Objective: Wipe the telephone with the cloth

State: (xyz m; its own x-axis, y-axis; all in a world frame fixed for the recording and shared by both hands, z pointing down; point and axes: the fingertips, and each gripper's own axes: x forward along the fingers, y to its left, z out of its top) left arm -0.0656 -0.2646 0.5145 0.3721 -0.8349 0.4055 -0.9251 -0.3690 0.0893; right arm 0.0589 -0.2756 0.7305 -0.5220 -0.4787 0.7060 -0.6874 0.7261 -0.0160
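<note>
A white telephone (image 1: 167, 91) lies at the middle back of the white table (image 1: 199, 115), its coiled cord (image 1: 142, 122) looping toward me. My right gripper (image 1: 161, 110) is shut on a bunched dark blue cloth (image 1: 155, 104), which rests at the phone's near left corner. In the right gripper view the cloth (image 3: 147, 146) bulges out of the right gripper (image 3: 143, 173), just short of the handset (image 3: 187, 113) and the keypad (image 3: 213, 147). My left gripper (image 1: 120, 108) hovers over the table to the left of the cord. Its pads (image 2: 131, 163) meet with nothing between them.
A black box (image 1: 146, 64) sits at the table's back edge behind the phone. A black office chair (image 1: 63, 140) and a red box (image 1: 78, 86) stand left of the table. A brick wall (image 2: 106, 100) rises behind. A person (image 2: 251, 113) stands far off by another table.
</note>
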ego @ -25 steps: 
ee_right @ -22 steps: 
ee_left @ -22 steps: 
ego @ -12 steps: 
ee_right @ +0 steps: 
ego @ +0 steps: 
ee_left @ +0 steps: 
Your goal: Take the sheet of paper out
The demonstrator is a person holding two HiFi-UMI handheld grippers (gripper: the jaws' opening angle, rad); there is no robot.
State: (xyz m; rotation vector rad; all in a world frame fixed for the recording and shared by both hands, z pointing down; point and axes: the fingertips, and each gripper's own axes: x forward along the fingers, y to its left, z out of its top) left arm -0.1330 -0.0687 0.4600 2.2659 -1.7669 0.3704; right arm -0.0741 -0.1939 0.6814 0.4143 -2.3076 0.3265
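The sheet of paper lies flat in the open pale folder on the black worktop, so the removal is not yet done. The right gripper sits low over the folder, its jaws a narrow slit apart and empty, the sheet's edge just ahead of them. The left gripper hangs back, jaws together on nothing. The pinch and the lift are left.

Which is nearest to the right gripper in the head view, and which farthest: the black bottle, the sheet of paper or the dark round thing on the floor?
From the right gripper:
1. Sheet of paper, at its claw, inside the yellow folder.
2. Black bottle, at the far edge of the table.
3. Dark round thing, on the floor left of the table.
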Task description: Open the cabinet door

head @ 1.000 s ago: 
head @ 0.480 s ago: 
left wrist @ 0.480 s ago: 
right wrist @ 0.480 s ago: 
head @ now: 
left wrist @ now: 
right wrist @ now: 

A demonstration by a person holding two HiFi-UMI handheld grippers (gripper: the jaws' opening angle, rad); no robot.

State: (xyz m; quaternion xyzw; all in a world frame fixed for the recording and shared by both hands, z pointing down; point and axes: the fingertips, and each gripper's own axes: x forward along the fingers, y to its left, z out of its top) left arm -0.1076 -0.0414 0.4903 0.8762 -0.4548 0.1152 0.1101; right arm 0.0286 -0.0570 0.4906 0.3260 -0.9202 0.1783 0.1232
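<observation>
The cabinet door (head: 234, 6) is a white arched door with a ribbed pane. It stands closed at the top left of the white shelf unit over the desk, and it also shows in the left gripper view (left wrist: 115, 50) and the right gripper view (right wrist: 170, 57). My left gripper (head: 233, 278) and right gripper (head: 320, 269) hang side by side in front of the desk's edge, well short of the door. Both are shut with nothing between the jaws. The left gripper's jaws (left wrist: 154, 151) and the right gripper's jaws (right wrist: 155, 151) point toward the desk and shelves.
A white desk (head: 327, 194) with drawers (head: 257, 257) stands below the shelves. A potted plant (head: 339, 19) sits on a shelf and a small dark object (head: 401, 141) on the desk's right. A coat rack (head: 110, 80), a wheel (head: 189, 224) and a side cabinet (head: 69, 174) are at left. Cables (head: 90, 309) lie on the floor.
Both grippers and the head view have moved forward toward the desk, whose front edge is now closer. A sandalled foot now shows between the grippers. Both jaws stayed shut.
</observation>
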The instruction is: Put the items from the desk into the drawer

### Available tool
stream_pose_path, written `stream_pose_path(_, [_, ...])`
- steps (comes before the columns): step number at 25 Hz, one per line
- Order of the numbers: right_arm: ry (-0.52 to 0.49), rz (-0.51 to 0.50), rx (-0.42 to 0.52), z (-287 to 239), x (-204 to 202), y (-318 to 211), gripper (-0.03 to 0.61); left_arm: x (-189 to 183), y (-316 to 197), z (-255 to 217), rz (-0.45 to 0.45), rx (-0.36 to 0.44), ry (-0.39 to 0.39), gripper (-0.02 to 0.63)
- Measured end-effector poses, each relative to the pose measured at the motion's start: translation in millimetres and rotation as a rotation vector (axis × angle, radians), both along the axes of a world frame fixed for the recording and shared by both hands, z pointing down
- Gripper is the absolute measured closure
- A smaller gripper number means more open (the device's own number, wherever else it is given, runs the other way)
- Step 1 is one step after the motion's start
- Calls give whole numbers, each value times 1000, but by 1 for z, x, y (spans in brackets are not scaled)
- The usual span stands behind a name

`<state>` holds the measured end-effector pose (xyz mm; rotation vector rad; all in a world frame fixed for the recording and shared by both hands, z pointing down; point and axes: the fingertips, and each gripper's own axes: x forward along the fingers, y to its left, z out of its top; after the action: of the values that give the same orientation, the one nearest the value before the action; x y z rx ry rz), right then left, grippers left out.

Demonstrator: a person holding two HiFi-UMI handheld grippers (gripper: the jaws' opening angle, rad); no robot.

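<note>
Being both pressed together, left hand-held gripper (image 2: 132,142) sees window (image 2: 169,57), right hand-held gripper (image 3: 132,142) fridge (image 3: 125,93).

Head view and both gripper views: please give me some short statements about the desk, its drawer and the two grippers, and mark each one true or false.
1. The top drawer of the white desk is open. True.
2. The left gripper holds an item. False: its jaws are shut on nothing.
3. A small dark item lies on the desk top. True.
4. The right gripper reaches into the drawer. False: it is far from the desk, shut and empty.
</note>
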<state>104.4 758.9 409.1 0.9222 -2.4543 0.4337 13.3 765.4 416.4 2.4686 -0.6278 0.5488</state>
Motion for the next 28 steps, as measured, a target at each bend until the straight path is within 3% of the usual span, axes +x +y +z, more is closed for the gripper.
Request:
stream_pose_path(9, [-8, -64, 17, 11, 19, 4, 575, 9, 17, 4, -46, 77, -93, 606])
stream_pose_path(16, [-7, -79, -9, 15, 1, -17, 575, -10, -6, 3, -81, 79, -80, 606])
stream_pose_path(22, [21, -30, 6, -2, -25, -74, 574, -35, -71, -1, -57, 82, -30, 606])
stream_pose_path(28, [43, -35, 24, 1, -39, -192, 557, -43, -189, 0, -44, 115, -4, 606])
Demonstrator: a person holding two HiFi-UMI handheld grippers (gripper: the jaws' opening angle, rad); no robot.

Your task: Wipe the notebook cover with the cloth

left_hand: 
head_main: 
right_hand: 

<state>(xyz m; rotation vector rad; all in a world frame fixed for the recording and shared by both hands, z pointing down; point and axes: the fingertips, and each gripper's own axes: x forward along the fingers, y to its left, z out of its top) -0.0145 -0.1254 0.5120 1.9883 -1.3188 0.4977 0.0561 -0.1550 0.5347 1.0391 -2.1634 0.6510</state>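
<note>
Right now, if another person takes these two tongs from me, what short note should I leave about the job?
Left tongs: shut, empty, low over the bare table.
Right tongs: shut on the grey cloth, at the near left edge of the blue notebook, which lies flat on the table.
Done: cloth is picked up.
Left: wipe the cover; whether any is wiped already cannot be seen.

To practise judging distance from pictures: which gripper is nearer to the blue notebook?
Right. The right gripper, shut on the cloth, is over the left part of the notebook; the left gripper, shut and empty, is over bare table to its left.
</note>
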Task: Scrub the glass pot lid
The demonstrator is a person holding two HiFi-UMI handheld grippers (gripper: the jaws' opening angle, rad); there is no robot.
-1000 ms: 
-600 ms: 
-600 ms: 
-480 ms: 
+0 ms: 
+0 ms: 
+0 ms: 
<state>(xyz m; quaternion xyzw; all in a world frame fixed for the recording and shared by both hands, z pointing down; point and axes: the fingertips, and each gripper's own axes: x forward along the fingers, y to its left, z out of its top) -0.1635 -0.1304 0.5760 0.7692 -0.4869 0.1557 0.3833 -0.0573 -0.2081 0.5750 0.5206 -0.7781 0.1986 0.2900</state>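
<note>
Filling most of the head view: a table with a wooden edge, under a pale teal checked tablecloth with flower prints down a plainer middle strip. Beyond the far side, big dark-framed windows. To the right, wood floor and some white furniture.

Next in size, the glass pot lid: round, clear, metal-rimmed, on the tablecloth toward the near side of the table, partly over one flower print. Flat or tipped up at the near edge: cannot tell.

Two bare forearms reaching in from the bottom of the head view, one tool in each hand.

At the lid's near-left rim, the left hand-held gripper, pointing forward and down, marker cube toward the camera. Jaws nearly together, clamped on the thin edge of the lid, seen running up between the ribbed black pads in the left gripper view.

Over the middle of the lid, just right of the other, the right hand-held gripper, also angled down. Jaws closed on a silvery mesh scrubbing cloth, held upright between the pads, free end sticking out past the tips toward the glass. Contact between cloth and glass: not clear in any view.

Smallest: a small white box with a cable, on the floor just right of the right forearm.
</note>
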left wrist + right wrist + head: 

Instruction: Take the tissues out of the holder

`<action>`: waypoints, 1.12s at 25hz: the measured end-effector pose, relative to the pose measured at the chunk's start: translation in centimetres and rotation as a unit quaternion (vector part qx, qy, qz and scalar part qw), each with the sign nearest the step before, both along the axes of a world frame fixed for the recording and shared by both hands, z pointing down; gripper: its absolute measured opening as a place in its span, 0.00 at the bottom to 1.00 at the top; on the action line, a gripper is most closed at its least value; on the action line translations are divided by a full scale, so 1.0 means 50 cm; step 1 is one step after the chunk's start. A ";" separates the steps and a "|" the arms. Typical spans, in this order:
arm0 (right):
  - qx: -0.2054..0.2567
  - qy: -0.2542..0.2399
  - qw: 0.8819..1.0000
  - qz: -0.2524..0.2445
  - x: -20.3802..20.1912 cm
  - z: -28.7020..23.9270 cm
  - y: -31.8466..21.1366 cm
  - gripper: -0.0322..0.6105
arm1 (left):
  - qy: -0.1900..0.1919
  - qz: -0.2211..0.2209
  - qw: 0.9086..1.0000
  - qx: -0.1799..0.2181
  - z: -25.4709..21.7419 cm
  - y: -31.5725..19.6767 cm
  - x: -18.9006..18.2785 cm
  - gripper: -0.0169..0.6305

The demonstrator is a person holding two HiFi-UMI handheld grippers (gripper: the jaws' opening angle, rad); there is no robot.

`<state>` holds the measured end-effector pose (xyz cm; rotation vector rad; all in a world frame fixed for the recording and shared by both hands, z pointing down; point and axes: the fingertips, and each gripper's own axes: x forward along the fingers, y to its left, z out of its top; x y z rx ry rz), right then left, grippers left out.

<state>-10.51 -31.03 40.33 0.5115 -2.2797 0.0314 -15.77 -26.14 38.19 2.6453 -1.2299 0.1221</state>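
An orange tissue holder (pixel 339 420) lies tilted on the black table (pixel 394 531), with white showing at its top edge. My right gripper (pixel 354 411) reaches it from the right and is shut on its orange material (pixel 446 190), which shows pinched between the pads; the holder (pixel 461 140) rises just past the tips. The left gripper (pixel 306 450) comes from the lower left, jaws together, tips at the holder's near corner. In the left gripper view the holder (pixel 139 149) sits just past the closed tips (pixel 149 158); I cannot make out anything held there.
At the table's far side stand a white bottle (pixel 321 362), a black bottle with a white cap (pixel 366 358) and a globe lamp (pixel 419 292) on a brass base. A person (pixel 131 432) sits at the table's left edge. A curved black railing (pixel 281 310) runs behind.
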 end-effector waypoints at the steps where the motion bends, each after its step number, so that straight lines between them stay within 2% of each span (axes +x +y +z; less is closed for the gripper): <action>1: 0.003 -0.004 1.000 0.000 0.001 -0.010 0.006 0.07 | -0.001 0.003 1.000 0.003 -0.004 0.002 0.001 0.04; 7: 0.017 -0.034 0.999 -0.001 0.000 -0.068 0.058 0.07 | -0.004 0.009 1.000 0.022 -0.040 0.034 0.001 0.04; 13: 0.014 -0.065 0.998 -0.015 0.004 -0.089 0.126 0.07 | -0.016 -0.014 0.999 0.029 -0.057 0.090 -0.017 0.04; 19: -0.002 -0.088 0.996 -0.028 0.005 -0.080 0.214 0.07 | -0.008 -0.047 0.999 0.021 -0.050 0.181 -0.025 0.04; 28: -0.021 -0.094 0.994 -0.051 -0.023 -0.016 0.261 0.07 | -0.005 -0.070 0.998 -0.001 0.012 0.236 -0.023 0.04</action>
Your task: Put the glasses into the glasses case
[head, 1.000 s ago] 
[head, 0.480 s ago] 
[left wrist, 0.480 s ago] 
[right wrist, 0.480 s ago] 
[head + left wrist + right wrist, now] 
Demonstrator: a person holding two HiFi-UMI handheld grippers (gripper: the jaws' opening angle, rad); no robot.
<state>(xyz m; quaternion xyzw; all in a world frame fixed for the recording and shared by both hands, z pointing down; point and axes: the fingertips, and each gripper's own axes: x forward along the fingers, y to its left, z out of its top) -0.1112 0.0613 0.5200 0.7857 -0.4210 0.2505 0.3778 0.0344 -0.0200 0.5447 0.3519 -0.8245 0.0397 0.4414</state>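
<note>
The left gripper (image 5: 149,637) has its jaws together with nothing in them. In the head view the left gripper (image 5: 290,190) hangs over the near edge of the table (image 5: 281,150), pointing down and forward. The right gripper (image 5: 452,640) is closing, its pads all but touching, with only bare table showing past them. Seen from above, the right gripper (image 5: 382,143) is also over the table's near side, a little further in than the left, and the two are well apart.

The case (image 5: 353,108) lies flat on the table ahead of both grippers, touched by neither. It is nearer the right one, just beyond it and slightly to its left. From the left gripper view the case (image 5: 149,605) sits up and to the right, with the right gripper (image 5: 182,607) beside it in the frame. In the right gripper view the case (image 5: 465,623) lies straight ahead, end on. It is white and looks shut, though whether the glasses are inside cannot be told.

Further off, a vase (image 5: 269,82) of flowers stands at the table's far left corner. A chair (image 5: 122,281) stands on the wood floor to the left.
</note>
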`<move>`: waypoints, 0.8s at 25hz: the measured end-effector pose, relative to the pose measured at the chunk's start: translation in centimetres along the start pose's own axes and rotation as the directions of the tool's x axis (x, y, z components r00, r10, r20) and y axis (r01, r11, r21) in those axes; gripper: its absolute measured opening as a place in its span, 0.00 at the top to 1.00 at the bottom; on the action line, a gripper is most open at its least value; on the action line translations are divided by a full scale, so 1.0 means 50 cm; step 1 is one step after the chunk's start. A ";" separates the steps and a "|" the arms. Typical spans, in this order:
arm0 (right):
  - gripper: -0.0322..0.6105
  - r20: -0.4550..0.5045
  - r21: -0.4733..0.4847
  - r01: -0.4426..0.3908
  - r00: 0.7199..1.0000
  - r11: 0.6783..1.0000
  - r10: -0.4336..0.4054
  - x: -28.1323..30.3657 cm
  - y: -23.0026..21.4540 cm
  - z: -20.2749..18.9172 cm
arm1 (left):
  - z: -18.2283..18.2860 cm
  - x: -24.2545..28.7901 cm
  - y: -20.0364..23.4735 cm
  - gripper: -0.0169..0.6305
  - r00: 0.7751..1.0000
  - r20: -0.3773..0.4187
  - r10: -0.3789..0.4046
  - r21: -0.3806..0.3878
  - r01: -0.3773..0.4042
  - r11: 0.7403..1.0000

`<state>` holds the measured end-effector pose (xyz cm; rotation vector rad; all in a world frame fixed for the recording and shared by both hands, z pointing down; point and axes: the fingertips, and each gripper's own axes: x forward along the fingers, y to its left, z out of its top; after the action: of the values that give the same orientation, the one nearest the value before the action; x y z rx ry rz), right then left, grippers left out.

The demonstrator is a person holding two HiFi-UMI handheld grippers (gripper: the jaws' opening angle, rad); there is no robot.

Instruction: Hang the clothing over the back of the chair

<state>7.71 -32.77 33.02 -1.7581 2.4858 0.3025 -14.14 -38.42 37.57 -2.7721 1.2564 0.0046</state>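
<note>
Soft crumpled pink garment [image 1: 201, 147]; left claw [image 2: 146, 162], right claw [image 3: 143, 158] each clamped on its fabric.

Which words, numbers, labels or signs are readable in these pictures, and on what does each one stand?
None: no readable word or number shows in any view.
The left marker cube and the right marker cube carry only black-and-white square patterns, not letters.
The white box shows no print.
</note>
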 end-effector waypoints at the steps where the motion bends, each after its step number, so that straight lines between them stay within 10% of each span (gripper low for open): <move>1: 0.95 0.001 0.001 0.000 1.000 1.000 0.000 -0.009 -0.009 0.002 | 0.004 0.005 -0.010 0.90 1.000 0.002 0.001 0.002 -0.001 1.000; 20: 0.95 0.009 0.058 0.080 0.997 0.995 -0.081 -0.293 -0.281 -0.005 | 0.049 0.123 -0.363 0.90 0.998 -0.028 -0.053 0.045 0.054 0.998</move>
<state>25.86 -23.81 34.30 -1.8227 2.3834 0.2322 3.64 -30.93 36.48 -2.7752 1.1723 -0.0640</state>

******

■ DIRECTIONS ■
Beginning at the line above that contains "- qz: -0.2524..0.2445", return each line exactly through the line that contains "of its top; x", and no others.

■ ANSWER TO THE PROBLEM ■
  - qz: -0.2524..0.2445
  - x: -20.3802..20.1912 cm
  - z: -28.7020..23.9270 cm
  - y: -31.8466..21.1366 cm
  - gripper: -0.0322..0.6105
arm1 (left):
  - qy: -0.1900..0.1919
  - qz: -0.2211..0.2209
  - qw: 0.9086..1.0000
  - qx: -0.1799..0.2181
  - z: -25.4709..21.7419 cm
  - y: -31.5725..19.6767 cm
  - x: -18.9006..18.2785 cm
  - gripper: -0.0169..0.6305

The demonstrator is a person holding two HiFi-UMI handheld grippers (gripper: the jaws' opening angle, rad); there is no robot.

`<state>` holds the measured end-effector pose (xyz cm; rotation vector rad; all in a world frame fixed for the recording and shared by both hands, z pointing down; point and axes: the fingertips, and each gripper's own axes: x forward along the fingers, y to its left, z out of its top; x y z rx ry rz), right then left, grippers left out.

No further output is expected.